> What to work on
Repeat exactly, please, the lines that begin at the start of the listing and end at the line holding "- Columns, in".

________________________________________

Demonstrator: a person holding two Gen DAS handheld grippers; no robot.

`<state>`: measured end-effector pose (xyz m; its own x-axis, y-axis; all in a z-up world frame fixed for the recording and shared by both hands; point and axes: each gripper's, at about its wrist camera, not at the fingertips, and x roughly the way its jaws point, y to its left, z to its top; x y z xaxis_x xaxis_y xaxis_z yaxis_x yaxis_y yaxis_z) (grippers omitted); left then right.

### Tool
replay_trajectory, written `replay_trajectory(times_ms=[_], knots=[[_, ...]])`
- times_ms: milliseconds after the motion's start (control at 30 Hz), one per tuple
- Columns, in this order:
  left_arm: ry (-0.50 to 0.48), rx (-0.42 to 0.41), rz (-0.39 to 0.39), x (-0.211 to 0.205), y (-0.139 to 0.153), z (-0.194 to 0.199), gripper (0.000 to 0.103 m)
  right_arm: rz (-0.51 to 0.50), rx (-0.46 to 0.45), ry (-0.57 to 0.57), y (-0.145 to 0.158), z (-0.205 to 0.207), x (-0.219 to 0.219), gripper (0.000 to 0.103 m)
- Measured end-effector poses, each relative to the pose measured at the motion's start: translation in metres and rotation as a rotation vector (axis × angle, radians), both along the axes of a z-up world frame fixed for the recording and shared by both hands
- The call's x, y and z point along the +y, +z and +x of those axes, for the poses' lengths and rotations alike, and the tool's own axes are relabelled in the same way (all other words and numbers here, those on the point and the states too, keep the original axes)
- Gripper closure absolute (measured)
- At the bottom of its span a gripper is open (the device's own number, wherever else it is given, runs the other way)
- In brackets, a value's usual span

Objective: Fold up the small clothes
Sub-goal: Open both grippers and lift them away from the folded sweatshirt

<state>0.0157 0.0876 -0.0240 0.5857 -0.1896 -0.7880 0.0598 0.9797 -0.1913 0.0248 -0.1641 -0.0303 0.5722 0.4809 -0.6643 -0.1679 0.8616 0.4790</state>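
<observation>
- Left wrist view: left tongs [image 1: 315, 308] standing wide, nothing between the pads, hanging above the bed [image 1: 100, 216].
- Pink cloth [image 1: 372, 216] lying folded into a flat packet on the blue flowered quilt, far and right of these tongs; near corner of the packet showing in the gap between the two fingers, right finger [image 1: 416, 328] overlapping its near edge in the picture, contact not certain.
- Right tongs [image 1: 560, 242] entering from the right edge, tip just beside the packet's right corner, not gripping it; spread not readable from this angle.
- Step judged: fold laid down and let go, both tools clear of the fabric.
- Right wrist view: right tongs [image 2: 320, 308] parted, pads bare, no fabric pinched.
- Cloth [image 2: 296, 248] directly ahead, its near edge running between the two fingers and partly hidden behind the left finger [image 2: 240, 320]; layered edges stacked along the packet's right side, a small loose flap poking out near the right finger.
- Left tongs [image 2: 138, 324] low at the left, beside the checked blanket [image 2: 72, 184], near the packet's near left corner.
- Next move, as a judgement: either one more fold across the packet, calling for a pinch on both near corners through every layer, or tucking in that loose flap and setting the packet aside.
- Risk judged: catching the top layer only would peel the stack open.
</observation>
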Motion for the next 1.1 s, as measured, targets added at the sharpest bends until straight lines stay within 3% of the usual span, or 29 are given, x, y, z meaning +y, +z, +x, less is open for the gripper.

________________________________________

> Result
Demonstrator: a person holding two Gen DAS handheld grippers; no robot.

`<state>`: measured end-effector pose (xyz m; its own x-axis, y-axis; all in a z-up world frame fixed for the recording and shared by both hands; point and axes: each gripper's, at about its wrist camera, not at the fingertips, and x roughly the way its jaws point, y to its left, z to its top; x y z xaxis_x xaxis_y xaxis_z yaxis_x yaxis_y yaxis_z) (grippers omitted); left then right.

### Tool
replay_trajectory, written `replay_trajectory(times_ms=[_], knots=[[_, ...]])`
- times_ms: milliseconds after the motion's start (control at 30 Hz), one per tuple
- Columns, in this order:

There's nothing more to this exercise.